What is a Tensor Processing Unit?
With machine learning gaining its relevance and importance everyday, the conventional microprocessors have proven to be unable to effectively handle it, be it training or neural network processing. GPUs, with their highly parallel architecture designed for fast graphic processing proved to be way more useful than CPUs for the purpose, but were somewhat lacking. Therefore, in order to combat this situation, Google developed an AI accelerator integrated circuit which would be used by its TensorFlow AI framework. This device has been named TPU (Tensor Processing Unit). The chip has been designed for Tensorflow Framework.
What is TensorFlow Framework?
TensorFlow is an open source library developed by Google for its internal use. Its main usage is in machine learning and dataflow programming. TensorFlow computations are expressed as stateful dataflow graphs. The name TensorFlow derives from the operations that such neural networks perform on multidimensional data arrays.
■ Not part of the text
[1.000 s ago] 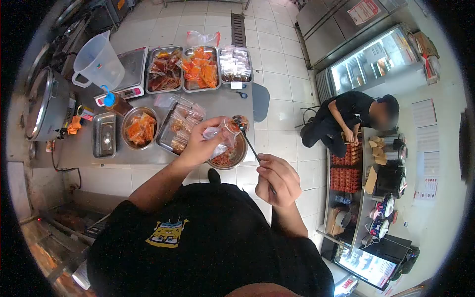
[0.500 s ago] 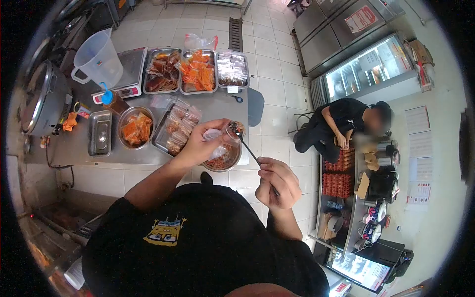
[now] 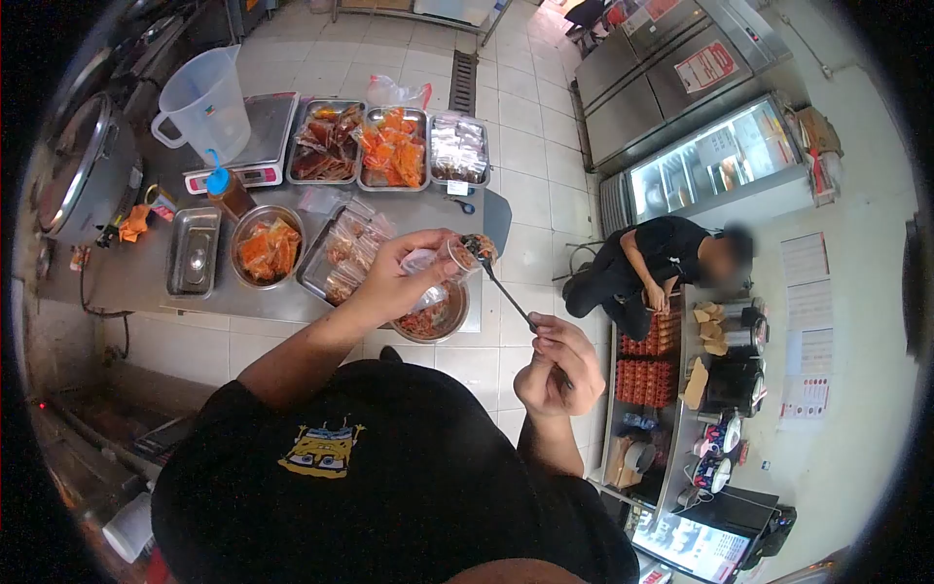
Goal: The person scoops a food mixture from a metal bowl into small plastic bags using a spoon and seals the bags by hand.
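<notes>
My left hand (image 3: 394, 277) is closed around a small clear plastic cup (image 3: 457, 259), tipped on its side, with some reddish food visible in it. A piece of clear plastic, a bag or a lid, also shows in that palm. My right hand (image 3: 559, 370) grips the handle of a dark spoon (image 3: 510, 299). A heap of dark, reddish food (image 3: 480, 247) sits on the spoon's head, right beside the cup's mouth. Below my left hand stands a steel bowl (image 3: 449, 336) of shredded reddish mixture, partly hidden by that hand and the clear plastic.
A tray of small filled bags (image 3: 355, 243) and a bowl of orange packets (image 3: 268, 255) stand to the left. Farther back are trays of packets (image 3: 394, 146), a scale (image 3: 268, 136) and a plastic jug (image 3: 204, 102). A person (image 3: 642, 263) crouches by egg trays (image 3: 644, 383) at right.
The spoon's loaded head has moved slightly right and up, from the cup's mouth to just beside it. My right hand has shifted a little to the right. The whole view has turned slightly.
</notes>
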`<action>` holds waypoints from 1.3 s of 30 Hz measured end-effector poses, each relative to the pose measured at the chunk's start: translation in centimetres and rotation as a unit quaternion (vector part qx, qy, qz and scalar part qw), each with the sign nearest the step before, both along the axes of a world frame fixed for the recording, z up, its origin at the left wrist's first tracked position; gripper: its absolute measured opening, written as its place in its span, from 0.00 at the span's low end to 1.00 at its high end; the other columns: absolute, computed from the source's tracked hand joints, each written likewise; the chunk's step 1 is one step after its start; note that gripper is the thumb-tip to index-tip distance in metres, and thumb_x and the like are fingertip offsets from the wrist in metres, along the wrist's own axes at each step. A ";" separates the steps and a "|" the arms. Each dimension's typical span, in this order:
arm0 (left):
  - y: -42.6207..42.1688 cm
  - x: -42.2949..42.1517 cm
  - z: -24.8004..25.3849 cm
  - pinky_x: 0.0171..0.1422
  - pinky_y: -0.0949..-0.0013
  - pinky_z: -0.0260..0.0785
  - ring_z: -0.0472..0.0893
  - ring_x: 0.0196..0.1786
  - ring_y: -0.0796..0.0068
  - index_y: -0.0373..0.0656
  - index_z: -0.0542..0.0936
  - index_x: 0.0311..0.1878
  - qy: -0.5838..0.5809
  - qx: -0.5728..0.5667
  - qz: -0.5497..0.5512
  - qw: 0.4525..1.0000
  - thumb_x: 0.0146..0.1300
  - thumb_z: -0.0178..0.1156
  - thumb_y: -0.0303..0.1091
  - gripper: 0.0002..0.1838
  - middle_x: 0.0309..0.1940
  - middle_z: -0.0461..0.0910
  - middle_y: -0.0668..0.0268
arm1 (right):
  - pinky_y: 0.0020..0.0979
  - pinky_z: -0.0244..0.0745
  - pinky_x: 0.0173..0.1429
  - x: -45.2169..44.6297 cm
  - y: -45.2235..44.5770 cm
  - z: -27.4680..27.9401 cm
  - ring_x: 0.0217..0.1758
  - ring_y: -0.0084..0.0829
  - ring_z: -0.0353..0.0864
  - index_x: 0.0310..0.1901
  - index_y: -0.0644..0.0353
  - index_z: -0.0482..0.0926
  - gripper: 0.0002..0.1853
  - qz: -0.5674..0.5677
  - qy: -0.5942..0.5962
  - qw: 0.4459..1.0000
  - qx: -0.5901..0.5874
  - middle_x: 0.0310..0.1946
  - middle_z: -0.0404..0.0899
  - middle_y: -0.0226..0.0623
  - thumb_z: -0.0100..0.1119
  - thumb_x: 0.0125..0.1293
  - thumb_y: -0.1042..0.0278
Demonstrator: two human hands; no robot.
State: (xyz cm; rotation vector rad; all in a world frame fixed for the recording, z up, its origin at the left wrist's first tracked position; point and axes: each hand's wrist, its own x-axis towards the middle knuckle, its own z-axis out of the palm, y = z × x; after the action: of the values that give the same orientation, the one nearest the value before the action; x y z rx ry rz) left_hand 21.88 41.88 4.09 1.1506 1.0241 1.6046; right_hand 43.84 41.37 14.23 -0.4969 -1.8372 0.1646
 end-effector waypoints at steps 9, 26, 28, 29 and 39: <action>-0.7 -1.0 3.0 0.64 0.68 0.74 0.82 0.56 0.77 0.33 0.81 0.62 0.004 0.005 -0.021 1.000 0.69 0.71 0.34 0.23 0.53 0.87 0.62 | 0.43 0.90 0.41 -0.5 -0.6 0.3 0.35 0.48 0.90 0.34 0.71 0.76 0.05 -0.008 0.061 0.998 0.005 0.32 0.82 0.50 0.60 0.66 0.88; -0.9 -1.7 4.0 0.62 0.70 0.76 0.83 0.54 0.77 0.31 0.81 0.62 -0.014 0.013 -0.054 0.998 0.68 0.72 0.33 0.24 0.52 0.86 0.61 | 0.48 0.90 0.45 -1.3 -0.6 0.5 0.38 0.48 0.88 0.36 0.72 0.77 0.07 0.030 0.168 0.985 -0.016 0.36 0.81 0.52 0.63 0.72 0.80; -0.8 -1.9 4.2 0.63 0.67 0.75 0.83 0.55 0.76 0.33 0.82 0.60 -0.023 -0.003 -0.069 0.997 0.67 0.73 0.34 0.22 0.53 0.86 0.62 | 0.48 0.90 0.45 -1.3 -0.4 0.7 0.38 0.48 0.88 0.36 0.72 0.77 0.07 0.029 0.166 0.986 -0.012 0.35 0.80 0.51 0.63 0.72 0.79; -0.8 -1.8 4.1 0.63 0.67 0.75 0.83 0.55 0.76 0.33 0.82 0.60 -0.023 -0.003 -0.070 0.997 0.67 0.73 0.34 0.22 0.53 0.86 0.62 | 0.48 0.90 0.45 -1.3 -0.5 0.7 0.38 0.48 0.88 0.36 0.72 0.77 0.07 0.028 0.166 0.986 -0.012 0.35 0.80 0.51 0.63 0.72 0.79; 0.0 -2.4 4.2 0.61 0.68 0.77 0.85 0.53 0.76 0.33 0.83 0.59 -0.004 0.035 -0.072 0.997 0.67 0.72 0.32 0.20 0.52 0.87 0.61 | 0.47 0.91 0.44 -1.3 -0.1 1.1 0.38 0.46 0.88 0.37 0.72 0.77 0.06 0.030 0.174 0.984 0.006 0.35 0.80 0.51 0.63 0.71 0.80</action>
State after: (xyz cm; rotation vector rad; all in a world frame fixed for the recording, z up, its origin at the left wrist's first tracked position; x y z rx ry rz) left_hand 19.49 41.89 8.31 1.2354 0.8658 1.5400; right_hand 42.57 41.31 15.30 -0.3777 -1.5094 0.2640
These arrays are referred to as “tensors”. TensorFlow is available for Linux distributions, Windows, and MacOS.
The following diagram explains the physical architecture of the units in a TPU:
The TPU includes the following computational resources:
- Matrix Multiplier Unit (MXU): 65, 536 8-bit multiply-and-add units for matrix operations.
- Unified Buffer (UB): 24MB of SRAM that work as registers
- Activation Unit (AU): Hardwired activation functions.
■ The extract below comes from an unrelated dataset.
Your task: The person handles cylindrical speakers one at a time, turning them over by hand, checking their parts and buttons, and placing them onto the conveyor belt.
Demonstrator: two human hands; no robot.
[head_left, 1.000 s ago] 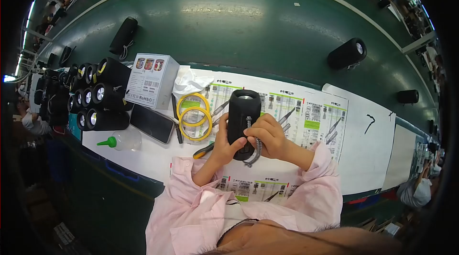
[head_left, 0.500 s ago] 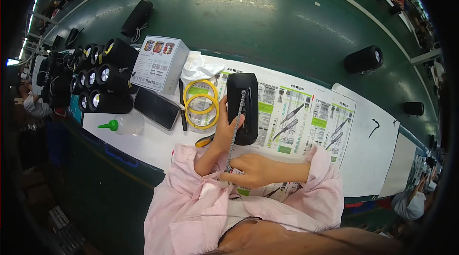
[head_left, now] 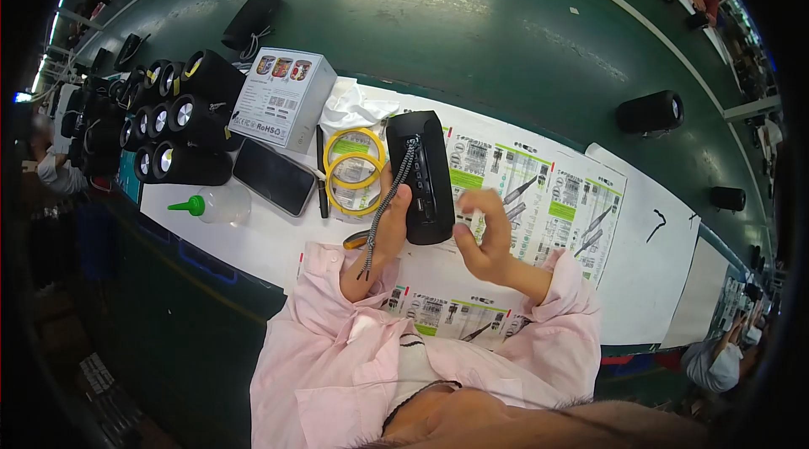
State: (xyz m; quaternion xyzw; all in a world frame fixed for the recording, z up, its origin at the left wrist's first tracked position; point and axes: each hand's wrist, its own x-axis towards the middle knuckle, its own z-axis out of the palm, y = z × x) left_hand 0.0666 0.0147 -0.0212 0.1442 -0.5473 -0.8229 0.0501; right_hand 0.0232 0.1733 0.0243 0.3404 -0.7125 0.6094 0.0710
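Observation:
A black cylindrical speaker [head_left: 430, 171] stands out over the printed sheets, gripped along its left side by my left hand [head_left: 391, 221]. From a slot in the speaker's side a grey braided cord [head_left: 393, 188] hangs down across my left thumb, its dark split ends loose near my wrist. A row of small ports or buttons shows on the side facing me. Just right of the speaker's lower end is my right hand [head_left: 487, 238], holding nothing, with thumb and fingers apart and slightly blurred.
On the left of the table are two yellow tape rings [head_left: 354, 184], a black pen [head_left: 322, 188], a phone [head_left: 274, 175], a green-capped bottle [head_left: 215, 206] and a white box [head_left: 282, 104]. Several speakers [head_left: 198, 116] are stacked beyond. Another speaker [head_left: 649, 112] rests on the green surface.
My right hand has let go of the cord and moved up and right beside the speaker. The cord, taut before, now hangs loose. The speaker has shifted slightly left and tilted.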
There are 5 major high level instruction sets devised to control how the above resources work. They are as follows:
|Read_Host_Memory||Read data from memory|
|Read_Weights||Read weights from memory|
|MatrixMultiply/Convolve||Multiply or convolve with the data and weights, accumulate the results|
|Activate||Apply activation functions|
|Write_Host_Memory||Write result to memory|
The following is the diagram the application stack maintained by the google applications that use TensorFlow and TPU:
Advantages of TPU
The following are some notable advantages of TPUs:
- Accelerates the performance of linear algebra computation, which is used heavily in machine learning applications.
- Minimizes the time-to-accuracy when you train large, complex neural network models.
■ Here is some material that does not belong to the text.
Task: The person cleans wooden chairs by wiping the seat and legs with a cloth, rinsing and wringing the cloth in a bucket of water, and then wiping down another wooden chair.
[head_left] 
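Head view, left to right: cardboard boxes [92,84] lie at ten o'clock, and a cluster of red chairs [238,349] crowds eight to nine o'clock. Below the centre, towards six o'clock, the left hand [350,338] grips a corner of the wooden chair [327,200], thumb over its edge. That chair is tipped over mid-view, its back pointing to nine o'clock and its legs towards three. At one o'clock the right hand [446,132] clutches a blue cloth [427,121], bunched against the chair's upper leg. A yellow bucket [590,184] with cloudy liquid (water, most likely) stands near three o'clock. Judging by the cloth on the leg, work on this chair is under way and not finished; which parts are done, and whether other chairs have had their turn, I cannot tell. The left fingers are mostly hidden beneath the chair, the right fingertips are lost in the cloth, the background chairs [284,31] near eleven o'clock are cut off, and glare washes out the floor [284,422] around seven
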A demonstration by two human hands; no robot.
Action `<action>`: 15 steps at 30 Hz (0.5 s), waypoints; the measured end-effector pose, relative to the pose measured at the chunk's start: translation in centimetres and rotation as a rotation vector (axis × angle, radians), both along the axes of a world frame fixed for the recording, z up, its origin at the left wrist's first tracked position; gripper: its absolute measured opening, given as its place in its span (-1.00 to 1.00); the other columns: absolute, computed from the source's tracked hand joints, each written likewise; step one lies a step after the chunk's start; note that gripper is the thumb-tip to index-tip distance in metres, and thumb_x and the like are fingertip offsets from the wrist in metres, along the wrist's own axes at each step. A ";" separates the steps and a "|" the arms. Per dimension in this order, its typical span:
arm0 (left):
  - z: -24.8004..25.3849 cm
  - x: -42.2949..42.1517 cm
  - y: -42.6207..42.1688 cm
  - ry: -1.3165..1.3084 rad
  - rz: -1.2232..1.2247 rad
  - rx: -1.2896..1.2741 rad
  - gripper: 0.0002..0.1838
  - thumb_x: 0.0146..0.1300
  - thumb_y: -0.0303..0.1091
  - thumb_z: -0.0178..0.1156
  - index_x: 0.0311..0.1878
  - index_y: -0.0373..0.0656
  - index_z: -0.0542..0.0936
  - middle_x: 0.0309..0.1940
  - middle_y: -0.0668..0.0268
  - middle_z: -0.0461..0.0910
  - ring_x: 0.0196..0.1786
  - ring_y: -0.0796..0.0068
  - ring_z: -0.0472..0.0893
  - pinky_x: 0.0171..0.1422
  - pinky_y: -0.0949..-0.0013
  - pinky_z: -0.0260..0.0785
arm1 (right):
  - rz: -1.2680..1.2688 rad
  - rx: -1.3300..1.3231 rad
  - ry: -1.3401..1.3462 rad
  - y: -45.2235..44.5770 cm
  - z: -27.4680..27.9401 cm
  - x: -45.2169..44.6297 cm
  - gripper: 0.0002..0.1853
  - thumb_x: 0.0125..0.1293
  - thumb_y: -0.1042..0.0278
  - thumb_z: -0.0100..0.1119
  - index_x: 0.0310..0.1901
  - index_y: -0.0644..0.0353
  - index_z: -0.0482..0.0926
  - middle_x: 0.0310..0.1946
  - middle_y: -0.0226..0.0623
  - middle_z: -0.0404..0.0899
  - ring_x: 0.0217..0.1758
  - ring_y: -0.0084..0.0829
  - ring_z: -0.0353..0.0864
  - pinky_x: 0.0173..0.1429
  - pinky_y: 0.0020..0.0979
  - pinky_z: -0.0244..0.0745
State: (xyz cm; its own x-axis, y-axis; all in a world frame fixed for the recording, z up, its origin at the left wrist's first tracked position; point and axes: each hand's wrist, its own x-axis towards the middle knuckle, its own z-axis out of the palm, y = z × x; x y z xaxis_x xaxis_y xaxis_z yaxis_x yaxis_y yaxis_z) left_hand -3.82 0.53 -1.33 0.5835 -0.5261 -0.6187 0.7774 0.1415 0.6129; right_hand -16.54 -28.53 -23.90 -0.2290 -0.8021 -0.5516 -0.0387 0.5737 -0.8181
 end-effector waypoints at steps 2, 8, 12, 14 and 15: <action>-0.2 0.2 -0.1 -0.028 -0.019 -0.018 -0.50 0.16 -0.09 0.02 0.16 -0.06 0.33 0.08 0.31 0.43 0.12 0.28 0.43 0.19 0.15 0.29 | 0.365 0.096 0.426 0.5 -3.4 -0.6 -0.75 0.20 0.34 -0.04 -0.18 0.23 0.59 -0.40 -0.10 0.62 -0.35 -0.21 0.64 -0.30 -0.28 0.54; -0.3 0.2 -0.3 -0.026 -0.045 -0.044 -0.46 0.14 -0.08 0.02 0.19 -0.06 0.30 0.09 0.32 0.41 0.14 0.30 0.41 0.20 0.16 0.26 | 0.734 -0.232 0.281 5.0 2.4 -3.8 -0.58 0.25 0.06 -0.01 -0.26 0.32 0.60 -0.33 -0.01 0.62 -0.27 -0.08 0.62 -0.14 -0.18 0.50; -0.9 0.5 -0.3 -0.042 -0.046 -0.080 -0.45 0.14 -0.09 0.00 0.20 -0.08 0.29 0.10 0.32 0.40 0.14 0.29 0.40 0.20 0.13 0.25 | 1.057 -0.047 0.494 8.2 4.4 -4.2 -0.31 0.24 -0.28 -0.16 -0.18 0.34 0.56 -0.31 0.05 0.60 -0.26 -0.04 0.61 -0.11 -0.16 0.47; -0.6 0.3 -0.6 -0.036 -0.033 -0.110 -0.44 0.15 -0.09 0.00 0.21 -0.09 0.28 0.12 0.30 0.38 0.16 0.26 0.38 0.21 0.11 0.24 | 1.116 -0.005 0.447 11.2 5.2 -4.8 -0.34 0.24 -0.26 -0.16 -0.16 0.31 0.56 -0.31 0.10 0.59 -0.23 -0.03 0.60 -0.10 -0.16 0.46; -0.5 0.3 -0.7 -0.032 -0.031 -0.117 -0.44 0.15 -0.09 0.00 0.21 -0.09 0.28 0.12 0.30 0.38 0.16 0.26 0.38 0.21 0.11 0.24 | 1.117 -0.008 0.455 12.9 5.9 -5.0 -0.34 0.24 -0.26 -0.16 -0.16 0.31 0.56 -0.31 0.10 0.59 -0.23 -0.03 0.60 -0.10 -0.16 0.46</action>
- Models that previously took weeks to train on other hardware platforms can converge in hours on TPUs.
When to use a TPU
The following are the cases where TPUs are best suited in machine learning:
- Models dominated by matrix computations.
- Models with no custom TensorFlow operations inside the main training loop.
- Models that train for weeks or months
- Larger and very large models with very large effective batch sizes.